C# Regular Expressions
last modified July 7, 2024
C# Regular Expressions tutorial shows how to parse text in C# using regular expressions.
Regular expressions
Regular expressions are used for text searching and more advanced text manipulation. Regular expressions are built into tools such as grep and sed, text editors such as vi and Emacs, and programming languages such as C#, Java, or Perl.

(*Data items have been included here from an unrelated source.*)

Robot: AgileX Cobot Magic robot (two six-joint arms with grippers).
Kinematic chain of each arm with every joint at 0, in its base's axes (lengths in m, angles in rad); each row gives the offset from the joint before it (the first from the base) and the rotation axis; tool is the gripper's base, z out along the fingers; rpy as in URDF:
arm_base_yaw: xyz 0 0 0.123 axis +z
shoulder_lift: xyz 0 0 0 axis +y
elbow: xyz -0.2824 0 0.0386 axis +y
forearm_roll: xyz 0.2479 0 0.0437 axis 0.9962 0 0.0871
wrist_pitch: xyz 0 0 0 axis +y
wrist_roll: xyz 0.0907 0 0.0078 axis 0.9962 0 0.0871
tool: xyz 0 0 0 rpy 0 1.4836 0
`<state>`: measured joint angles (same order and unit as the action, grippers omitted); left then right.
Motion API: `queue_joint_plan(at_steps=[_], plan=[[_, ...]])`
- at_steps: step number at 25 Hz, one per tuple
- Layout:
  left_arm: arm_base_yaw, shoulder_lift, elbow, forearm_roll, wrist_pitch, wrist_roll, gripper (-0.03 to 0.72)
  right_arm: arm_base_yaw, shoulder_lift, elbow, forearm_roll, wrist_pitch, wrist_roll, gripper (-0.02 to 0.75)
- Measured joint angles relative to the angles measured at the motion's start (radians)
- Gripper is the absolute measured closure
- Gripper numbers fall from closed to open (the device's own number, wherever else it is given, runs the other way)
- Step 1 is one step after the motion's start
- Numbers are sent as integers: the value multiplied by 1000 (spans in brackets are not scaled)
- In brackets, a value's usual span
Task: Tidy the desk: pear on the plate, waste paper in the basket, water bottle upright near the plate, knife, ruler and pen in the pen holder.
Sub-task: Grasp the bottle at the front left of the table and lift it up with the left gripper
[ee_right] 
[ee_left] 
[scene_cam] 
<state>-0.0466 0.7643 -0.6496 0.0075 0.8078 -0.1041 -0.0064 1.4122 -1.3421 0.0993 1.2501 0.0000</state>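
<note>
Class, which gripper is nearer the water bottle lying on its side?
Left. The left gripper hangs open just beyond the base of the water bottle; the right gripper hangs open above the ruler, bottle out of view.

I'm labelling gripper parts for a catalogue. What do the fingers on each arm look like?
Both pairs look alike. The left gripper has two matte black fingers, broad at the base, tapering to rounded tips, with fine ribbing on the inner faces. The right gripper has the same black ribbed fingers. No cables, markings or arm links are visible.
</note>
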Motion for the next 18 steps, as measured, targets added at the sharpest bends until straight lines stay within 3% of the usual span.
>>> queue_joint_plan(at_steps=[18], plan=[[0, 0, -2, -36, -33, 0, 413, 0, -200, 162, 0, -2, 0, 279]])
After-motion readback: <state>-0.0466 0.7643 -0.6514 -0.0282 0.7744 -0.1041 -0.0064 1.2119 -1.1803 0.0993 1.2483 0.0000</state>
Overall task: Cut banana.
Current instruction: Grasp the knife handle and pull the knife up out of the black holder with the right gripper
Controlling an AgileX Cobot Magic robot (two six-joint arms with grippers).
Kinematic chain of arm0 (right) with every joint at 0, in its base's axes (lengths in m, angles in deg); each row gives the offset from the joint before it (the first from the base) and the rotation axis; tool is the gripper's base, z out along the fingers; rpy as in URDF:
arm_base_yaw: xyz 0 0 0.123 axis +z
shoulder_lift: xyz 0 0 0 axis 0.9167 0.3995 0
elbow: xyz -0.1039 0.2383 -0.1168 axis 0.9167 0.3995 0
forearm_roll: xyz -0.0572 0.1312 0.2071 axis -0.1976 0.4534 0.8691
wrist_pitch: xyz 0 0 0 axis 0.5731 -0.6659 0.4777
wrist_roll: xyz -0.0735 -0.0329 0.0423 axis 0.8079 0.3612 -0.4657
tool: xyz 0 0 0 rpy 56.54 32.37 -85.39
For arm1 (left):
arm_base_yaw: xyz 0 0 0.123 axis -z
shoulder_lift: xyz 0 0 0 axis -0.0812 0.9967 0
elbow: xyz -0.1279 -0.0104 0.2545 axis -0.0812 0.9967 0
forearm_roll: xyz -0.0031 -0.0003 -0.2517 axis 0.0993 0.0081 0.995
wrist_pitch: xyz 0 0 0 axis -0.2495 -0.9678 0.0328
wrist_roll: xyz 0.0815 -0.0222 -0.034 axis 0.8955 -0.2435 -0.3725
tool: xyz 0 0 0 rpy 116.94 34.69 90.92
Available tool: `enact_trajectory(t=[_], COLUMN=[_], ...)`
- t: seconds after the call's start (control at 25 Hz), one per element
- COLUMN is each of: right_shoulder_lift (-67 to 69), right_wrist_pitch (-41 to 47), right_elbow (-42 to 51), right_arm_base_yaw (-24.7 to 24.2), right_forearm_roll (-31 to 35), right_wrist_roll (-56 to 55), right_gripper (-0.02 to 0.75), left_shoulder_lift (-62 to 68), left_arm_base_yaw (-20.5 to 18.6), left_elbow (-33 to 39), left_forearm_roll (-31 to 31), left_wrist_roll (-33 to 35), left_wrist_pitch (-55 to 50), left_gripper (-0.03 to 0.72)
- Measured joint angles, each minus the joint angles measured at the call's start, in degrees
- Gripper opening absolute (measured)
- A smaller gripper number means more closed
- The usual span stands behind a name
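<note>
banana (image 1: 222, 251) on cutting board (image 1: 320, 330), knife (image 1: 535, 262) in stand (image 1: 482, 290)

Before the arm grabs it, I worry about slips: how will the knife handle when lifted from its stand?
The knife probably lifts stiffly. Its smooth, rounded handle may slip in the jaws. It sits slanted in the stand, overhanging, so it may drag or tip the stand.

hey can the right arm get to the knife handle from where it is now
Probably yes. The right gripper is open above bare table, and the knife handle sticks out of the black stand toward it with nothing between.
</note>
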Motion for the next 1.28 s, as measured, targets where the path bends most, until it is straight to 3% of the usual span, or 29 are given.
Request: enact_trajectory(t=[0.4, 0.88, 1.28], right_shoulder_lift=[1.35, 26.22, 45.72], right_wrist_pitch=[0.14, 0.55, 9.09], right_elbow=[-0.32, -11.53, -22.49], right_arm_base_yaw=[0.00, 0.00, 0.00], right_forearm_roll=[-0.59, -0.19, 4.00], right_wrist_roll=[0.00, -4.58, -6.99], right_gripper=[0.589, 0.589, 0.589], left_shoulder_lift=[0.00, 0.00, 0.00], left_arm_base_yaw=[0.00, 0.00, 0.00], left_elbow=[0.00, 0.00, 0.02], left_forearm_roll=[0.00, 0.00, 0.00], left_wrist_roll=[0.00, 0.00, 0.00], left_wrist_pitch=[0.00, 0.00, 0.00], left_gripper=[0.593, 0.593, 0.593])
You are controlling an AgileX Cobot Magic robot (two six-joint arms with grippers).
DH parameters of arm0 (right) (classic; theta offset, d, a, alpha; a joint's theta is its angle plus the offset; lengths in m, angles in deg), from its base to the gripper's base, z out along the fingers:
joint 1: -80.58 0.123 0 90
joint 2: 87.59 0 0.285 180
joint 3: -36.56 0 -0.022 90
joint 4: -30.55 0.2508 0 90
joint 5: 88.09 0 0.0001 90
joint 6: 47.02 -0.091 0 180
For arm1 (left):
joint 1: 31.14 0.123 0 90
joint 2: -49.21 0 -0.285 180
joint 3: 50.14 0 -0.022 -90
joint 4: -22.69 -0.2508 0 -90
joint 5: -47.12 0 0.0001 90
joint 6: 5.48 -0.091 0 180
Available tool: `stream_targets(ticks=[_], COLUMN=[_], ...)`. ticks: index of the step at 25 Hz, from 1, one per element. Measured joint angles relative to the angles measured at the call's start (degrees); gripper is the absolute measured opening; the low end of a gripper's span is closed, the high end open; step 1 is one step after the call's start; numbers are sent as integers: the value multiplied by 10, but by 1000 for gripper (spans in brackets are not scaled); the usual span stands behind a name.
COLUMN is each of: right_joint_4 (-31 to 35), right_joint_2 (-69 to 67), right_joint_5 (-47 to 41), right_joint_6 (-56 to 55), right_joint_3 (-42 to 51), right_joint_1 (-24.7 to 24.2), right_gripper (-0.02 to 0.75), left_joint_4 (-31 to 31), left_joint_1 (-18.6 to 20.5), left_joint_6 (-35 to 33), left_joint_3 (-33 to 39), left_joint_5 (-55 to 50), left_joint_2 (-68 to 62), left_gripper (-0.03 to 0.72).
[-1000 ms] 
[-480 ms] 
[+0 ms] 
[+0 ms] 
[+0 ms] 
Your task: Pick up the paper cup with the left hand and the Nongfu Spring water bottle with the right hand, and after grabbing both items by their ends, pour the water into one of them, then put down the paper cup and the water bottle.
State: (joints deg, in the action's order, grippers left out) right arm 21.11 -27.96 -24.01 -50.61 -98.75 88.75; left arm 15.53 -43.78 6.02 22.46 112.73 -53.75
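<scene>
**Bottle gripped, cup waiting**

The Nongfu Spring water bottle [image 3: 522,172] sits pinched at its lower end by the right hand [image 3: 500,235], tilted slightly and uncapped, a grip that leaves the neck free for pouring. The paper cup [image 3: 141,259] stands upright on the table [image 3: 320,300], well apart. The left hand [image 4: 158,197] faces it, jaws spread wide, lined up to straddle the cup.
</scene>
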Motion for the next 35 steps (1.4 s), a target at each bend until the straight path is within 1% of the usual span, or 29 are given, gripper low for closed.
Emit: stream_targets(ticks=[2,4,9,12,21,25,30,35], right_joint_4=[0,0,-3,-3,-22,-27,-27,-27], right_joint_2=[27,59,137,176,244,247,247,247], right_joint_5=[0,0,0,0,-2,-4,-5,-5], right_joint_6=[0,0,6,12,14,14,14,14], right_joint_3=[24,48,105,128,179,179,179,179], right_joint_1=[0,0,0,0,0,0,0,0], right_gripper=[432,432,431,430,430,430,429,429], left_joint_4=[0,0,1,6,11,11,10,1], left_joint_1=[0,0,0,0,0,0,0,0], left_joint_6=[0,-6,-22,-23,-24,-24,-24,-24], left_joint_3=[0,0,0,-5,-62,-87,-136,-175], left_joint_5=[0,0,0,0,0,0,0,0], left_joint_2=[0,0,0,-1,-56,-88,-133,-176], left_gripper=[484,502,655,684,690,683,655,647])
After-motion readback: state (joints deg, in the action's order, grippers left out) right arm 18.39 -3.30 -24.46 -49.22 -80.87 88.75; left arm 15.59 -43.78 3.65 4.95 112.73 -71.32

C# has built-in API for working with regular expressions; it is located in
System.Text.RegularExpressions
.
A regular expression defines a search pattern for strings. Regex
represents an immutable regular expression. It contains methods to match text,
replace text, or split text.
Regex examples
The following table shows a couple of regular expression strings.
Regex | Meaning |
---|---|
. |
Matches any single character. |
? |
Matches the preceding element once or not at all. |
+ |
Matches the preceding element once or more times. |
* |
Matches the preceding element zero or more times. |
^ |
Matches the starting position within the string. |
$ |
Matches the ending position within the string. |
| |
Alternation operator. |
[abc] |
Matches a or b, or c. |
[a-c] |
Range; matches a or b, or c. |
[^abc] |
Negation, matches everything except a, or b, or c. |
\s |
Matches white space character. |
\w |
Matches a word character; equivalent to [a-zA-Z_0-9] |
C# regex isMatch
The isMatch
method indicates whether the regular expression finds
a match in the input string.
using System.Text.RegularExpressions; List<string> words = [ "Seven", "even", "Maven", "Amen", "eleven" ]; var rx = new Regex(@".even", RegexOptions.Compiled); foreach (string word in words) { if (rx.IsMatch(word)) { Console.WriteLine($"{word} does match"); } else { Console.WriteLine($"{word} does not match"); } }
In the example, we have five words in a list. We check which words match the
.even
regular expression.
var words = new List<string>() { "Seven", "even", "Maven", "Amen", "eleven" };
We have a list of words.
var rx = new Regex(@".even", RegexOptions.Compiled);
We define the .even
regular expression.
The RegexOptions.Compiled
option specifies that the regular
expression is compiled to an assembly. This yields faster execution but
increases startup time. The dot (.) metacharacter stands for any single
character in the text.
foreach (string word in words) { if (rx.IsMatch(word)) { Console.WriteLine($"{word} does match"); } else { Console.WriteLine($"{word} does not match"); } }
We go through the list of words. The IsMatch
method returns true
if the word matches the regular expression.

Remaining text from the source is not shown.